As for alternatives, I’ve been forced into the world of online shoe shopping. Unfortunately, anything really interesting and veg-friendly (non-leather) is usually overseas. That means high costs (shipping + exchange rate) and although the men’s shoes usually fit, when they don’t (such as a pair I got yesterday), it’s a major hassle. Shipping one way costs 16$ to the UK, so even an exchange with full credit will cost an extra $32. And many online places don’t have a good return policy – they want to charge a “restocking fee” which is a percentage of the price (instead of a flat cost as would make more sense).
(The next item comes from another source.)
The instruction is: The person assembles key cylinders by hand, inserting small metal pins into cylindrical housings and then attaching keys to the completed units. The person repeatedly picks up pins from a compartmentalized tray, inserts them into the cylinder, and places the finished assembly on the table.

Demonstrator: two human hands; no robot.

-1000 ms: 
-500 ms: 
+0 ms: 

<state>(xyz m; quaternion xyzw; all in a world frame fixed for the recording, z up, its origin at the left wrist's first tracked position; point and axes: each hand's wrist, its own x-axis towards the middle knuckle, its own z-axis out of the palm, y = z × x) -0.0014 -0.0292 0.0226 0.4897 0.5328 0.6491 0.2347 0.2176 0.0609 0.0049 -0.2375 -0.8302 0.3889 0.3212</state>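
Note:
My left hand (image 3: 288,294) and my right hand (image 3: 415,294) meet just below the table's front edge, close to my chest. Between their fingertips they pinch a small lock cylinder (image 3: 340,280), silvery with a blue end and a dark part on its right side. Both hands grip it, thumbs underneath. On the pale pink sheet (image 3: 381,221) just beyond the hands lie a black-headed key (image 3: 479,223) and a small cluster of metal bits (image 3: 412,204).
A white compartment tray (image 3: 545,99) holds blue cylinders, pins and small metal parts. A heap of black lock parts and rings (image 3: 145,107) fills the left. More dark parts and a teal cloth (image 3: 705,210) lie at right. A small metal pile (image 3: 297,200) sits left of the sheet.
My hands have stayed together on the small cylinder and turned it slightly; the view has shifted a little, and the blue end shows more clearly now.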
Also, shipping is usually based on price, not size/weight as are the actual shipping costs (which sometimes may work in your favor, but won’t for anything expensive).

Forget large-size women’s style shoes from any vegetarian vendor (they only go up to USA size W10 at best), there’s just not enough demand. The best you can do is usually cheap shoes that happen to be non-leather as a cost-saving measure (sometimes regular styles, sometimes more uncomfortable fetish-styles in environmentally toxic, non-breathable PU or PVC).

All I really want is a few pair of large-size, non-leather, high-quality breathable mary jane’s and maybe a pair of sleek short-heel knee-high boots – is that too much to ask?